If the PE does not have separate financial accounts, the FANIL shall be calculated based on the amount that would have been reported in those accounts if they had been prepared separately, in accordance with the accounting standard used to prepare the Consolidated Financial Statements of the UPE.
The FANIL of this PE must be adjusted as follows:
For the PE referred to in clauses (1) and (2) of paragraph four of Article 2, the adjustment must include only the amounts and items of income and expenses attributable to that PE according to the applicable Tax Treaty or the local law of the jurisdiction where it is located, regardless of the amount of taxable income or the amount of deductible expenses for tax purposes in that jurisdiction.
For the PE referred to in clause (3) of paragraph four of Article 2, the adjustment must include only the amounts and items of income and expenses that could be attributed to that PE according to the provisions of the Article addressing "Business Profits" in the Model Tax Convention issued by the OECD.
If the CE is considered a PE according to clause (4) of paragraph four of Article 2, the income used in calculating the FANIL is the income exempt in the Jurisdiction where the Main Entity is located and attributable to operations conducted outside that Jurisdiction.

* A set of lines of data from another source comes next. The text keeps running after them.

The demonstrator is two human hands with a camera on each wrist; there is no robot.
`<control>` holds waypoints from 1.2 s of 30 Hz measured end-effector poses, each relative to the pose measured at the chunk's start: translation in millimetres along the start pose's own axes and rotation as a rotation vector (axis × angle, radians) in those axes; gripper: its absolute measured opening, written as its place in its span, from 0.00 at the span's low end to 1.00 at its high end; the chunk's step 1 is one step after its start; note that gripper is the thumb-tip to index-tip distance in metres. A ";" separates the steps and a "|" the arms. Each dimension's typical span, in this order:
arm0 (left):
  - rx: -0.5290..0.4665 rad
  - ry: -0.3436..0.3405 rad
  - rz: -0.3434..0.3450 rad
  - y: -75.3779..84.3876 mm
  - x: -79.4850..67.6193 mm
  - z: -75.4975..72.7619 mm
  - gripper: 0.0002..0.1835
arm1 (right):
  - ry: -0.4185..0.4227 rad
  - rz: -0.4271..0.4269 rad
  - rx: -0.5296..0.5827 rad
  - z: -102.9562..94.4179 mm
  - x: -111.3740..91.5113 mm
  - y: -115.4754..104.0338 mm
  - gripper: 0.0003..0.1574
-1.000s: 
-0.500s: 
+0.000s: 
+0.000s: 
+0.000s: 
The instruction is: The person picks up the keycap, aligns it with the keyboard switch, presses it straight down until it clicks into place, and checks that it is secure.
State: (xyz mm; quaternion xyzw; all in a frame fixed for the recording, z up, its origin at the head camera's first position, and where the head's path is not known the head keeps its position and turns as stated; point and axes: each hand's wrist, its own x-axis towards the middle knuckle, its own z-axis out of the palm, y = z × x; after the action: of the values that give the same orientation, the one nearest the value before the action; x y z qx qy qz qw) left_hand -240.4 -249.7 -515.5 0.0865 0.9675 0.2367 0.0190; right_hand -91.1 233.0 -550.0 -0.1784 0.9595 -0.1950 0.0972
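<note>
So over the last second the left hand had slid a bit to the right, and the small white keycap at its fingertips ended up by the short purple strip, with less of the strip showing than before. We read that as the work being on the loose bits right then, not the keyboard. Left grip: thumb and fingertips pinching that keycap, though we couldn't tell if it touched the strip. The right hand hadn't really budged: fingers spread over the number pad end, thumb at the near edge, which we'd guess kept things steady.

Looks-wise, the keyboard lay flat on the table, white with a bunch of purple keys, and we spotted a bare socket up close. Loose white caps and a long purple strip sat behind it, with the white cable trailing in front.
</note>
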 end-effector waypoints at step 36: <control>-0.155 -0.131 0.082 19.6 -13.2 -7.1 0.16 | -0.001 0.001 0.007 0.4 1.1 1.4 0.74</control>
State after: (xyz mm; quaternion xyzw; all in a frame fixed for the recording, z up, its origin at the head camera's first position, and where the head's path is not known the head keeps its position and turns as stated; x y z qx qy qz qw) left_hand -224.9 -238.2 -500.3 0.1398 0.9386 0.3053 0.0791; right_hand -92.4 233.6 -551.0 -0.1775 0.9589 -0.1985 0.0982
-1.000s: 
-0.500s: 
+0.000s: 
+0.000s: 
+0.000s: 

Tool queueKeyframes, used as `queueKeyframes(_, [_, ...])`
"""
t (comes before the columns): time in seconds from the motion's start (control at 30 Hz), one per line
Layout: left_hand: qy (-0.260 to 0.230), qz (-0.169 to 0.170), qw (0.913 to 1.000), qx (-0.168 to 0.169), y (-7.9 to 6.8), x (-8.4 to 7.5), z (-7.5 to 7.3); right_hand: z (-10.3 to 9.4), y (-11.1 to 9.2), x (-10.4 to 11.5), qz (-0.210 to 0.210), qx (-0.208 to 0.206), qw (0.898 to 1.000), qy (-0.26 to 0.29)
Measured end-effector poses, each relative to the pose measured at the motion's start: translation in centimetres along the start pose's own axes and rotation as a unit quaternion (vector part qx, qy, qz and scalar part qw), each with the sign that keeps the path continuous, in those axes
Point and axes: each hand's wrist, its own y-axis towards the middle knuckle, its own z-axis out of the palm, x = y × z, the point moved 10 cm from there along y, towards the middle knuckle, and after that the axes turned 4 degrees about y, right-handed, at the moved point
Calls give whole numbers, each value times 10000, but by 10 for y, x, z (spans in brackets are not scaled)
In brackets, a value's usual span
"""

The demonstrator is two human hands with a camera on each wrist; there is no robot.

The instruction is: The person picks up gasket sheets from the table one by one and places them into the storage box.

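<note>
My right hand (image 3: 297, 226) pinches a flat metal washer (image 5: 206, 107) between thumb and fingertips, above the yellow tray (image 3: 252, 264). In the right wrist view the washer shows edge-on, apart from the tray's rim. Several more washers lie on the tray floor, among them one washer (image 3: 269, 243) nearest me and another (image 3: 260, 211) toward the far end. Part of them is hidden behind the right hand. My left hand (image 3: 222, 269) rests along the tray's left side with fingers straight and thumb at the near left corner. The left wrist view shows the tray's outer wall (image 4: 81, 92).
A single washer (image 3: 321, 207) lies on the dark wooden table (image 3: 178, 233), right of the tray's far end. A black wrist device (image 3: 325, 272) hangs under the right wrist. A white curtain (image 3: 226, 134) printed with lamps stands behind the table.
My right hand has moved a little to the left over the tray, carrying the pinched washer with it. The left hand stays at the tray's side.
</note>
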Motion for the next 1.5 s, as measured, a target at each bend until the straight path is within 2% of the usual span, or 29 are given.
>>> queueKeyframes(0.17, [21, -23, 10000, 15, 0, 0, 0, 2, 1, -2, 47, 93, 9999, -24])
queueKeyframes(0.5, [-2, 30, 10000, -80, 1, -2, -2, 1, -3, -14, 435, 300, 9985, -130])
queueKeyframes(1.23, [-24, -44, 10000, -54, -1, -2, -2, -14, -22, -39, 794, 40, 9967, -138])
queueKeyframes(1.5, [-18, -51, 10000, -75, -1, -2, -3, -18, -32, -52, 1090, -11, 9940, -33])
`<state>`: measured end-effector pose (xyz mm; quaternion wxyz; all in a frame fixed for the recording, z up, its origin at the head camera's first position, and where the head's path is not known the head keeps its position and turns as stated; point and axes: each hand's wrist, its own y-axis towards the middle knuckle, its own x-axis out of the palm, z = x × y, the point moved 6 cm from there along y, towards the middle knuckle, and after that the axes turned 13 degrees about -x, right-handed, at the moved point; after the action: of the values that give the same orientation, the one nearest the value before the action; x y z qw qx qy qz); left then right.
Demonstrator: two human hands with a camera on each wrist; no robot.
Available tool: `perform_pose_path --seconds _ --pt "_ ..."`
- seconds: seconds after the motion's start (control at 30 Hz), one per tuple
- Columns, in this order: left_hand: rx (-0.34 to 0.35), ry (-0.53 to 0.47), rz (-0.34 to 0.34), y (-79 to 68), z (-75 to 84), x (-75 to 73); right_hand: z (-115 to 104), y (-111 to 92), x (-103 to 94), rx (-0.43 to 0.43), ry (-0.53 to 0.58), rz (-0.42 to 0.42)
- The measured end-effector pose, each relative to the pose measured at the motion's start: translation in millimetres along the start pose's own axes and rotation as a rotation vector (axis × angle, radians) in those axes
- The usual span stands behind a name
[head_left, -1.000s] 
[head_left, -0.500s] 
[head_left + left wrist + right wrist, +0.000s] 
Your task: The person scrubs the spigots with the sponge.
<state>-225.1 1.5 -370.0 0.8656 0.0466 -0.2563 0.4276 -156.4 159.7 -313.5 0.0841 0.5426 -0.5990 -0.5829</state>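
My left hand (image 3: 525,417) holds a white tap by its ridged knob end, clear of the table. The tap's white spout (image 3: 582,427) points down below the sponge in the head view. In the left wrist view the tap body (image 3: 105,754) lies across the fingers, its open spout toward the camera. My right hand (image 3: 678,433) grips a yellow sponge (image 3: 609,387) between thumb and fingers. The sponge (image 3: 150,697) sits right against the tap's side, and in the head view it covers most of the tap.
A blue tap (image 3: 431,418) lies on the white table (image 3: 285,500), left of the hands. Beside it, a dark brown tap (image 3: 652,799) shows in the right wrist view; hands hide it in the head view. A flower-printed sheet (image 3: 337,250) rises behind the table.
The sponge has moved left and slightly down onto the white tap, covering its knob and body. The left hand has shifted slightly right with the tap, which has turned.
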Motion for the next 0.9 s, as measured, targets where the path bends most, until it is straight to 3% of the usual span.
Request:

The deductible expenses in calculating the FANIL are equal to the expenses that were not deducted for tax purposes in the jurisdiction where the Main Entity is located and attributable to those operations.
The FANIL of the PE shall not be considered when determining the GloBE income or loss for the Main Entity unless otherwise specified in paragraphs five and six of this Article.
The GloBE loss of the PE shall be treated as an expense for the Main Entity, not the PE, for the purpose of calculating the GloBE Income or Loss for that Main Entity, to the extent that the loss of the PE is treated as an expense in calculating the locally taxable income of that Main Entity and has not been deducted against any taxable income item under the laws of both the Jurisdiction of the Main Entity and the Jurisdiction of the PE.
The GloBE income realized later by the PE must be treated as GloBE income for the Main Entity and not for the PE, up to the amount of the GloBE loss previously considered as an expense for the Main Entity.